- **Task description**
If a line in the records below contains "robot", copy that line.

- **Records supplied**
┄┄┄┄┄┄┄┄┄┄┄┄┄┄┄┄┄┄┄┄

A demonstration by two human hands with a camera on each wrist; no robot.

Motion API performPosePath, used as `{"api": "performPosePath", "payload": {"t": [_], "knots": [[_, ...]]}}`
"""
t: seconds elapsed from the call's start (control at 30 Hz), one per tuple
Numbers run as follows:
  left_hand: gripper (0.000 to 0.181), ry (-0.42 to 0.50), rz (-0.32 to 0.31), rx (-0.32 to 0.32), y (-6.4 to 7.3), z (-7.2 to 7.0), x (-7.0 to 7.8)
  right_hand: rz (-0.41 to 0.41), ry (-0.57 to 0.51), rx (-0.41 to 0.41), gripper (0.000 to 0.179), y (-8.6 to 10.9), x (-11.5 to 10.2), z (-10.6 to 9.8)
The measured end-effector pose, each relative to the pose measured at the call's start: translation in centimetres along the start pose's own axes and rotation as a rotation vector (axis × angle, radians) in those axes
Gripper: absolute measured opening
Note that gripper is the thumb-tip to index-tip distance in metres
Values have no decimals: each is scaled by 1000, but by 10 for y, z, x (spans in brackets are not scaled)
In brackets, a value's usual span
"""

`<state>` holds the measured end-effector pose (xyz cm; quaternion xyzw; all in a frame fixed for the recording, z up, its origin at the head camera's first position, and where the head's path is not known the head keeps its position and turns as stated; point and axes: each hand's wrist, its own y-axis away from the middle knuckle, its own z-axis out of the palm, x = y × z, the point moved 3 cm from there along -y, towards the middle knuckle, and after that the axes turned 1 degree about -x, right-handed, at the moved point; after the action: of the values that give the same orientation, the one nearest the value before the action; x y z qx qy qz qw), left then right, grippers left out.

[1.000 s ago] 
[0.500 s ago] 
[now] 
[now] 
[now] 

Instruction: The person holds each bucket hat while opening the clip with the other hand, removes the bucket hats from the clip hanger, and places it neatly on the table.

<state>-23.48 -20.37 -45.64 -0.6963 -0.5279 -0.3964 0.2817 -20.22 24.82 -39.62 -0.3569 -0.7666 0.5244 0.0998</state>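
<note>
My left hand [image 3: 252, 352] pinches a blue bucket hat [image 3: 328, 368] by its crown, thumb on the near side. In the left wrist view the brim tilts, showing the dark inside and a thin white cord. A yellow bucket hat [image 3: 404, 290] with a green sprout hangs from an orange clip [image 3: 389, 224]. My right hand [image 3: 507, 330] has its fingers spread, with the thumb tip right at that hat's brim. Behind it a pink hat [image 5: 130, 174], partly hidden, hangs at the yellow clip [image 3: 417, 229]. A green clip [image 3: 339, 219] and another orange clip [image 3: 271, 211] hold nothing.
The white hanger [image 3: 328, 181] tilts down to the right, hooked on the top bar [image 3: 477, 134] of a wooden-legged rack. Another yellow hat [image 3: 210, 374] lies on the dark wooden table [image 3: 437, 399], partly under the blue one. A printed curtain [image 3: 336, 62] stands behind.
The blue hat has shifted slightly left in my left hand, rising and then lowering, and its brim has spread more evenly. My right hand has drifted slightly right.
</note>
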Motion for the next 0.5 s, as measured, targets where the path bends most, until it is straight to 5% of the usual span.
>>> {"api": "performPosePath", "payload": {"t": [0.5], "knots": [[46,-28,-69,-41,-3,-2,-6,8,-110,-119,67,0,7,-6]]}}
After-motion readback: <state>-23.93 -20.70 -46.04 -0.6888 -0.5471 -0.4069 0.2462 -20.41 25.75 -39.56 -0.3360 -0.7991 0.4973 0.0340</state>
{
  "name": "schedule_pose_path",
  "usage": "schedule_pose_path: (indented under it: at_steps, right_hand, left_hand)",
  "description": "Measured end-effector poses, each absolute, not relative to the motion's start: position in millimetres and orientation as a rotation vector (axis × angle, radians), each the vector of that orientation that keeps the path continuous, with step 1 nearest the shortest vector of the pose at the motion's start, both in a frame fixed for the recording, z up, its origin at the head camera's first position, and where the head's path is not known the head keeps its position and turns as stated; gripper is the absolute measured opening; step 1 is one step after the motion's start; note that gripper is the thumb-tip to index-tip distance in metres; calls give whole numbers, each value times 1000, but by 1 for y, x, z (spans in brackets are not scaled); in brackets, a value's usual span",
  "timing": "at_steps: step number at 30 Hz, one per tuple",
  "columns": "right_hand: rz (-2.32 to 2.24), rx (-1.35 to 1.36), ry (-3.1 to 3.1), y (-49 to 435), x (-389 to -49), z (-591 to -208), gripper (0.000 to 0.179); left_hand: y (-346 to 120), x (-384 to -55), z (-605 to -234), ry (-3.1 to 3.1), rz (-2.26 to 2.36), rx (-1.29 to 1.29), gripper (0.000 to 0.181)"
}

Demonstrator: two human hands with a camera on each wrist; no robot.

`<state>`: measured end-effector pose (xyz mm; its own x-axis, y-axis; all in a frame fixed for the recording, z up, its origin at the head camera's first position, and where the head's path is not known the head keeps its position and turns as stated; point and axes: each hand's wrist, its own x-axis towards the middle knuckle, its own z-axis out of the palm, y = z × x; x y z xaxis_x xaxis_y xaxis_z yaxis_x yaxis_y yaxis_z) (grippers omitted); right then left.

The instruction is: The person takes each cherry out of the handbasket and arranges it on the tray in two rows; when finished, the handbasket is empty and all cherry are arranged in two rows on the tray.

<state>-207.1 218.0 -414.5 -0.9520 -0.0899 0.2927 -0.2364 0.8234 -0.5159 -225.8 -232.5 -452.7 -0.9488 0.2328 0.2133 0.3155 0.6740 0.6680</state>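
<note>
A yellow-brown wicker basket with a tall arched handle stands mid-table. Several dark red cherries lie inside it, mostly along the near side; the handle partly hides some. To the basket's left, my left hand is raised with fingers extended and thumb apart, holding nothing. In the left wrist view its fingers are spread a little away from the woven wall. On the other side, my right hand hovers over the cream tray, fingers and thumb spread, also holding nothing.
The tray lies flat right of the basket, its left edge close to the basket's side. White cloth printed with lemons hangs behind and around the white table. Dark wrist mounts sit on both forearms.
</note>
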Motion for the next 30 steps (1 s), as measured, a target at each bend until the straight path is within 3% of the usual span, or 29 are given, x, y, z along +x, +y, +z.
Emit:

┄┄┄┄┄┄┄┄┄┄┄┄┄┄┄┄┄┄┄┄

- **Response**
A demonstration by two human hands with a camera on each wrist; no robot.
Demonstrator: two human hands with a camera on each wrist; no robot.

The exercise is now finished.